AD also gives Ms Goossens the front-page treatment. Under the headline “Miraculous”, it immediately plunges us into the family drama. Ms Goossens’ son Fritz and daughter Jantje had almost given up hope. But, yesterday, were finally able to hold their mother in their arms, the paper gushes.

“I’m so happy,” Fritz tells us. “It’s a wonder that my mother is still alive - a wonder, which we kept on believing in.”

Dutch charities bounce back
De Volkskrant plumps for making its own news. The paper leads with its ‘annual research’, which shows that Dutch charities have bounced back after going through a crisis year in 2009. After that year of “stagnation”, donations to the country’s 25 biggest charities increased by an average of 4.2 percent.

Top of the list is the KWF cancer fund which topped the 100 million-euro mark for donations in 2010 for the first time ever. The Dutch branch of Médecins Sans Frontières also did well, with its revenues increasing by over 24 percent.

De Volkskrant explains that the collection box is a thing of the past, with charities turning en masse to organising extreme sporting events to drum up donations. Volunteer contestants raise the money by being sponsored for their sporting performance and endurance.

A charity expert says the trend still has a long way to go in the Netherlands. “Sponsored sport accounts for 10 percent of donations in the US. In the Netherlands, the figure is still under one percent.”

Consumer-mad youth
Today’s Trouw also leads with ‘news’ about society in general. Large numbers of young people, it says, are embroiled in a contest with each other over who has the latest and best consumer goods. It warns they are getting themselves hopelessly into debt in the process.

The paper bases its report on figures from around 1,000 budget advice sessions held by colleges of further education in Amsterdam in 2010. The young people, from 18 to 27, had average debts of 8,700 euros. Many of those seeking help had “no idea” of how much they owed or how many creditors they had.

They had borrowed money to pay for clothes, shoes and other “accessories”, but the very latest smartphones, with their expensive and complicated payment deals, were singled out for blame.
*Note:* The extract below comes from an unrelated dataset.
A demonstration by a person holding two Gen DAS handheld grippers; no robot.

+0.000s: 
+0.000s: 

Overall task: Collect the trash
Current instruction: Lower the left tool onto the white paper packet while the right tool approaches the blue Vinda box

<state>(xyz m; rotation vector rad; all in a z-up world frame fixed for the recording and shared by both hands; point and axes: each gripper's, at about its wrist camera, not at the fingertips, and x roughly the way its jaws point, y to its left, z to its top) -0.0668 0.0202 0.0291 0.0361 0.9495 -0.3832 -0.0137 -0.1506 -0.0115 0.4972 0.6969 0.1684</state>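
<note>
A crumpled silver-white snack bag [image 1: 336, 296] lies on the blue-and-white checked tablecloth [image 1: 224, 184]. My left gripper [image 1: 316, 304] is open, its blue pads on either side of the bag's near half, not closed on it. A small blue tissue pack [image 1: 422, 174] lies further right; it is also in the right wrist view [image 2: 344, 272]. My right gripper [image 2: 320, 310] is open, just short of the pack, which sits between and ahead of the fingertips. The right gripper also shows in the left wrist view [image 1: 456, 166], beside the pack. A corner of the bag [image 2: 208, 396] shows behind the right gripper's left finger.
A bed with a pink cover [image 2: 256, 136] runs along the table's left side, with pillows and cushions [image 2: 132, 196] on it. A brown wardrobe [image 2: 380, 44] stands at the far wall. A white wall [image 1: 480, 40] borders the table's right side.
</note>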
Many students claim they are so heavily in debt – presumably after splashing out on smartphones – that they can no longer find the money to pay for essential equipment for their courses. And, an Amsterdam politician fears, “this is just the tip of the iceberg”.

Asylum seekers’ Dutch children
“I come from Hilversum, I don’t want to go back to Sierra Leone”, reads the headline in nrc.next. It highlights the plight of asylum seekers’ children who, if not actually born in the Netherlands, have spent most of their lives here.

About 2,000 children of asylum seekers have grown up in the Netherlands, go to school here, speak the language and consider themselves Dutch. But they’ve got to ‘return’ to their parents’ country of origin which they barely know, says the paper.

The government is implementing a tougher approach to the repatriation of failed asylum seekers. Meanwhile, an opposition MP plans to introduce draft legislation ensuring that failed underage asylum seekers who have been in the country for more than eight years will be allowed to stay. That is unless they or their parents have caused the delay in repatriation themselves.

Dutch hope in Tour pile-up
The Dutch are cycling mad, and the Tour de France gets major coverage in the press. Dutch Tour hope, Robert Gesink, was involved in a bad pile-up – one of many – yesterday. Coming off the bike is all part of cycling, says AD, but yesterday was too much even for the toughest sportsmen.

“Gesink battered” is the paper’s headline above a photo of the Dutch cyclist, clothes ripped and covered in blood, limping off after the race. De Telegraaf prefers to give the story a more upbeat spin: “Lucky escape”, is its verdict. Gesink’s back injury and the gash to his elbow, which required stitches, could, we’re told, have been a lot worse.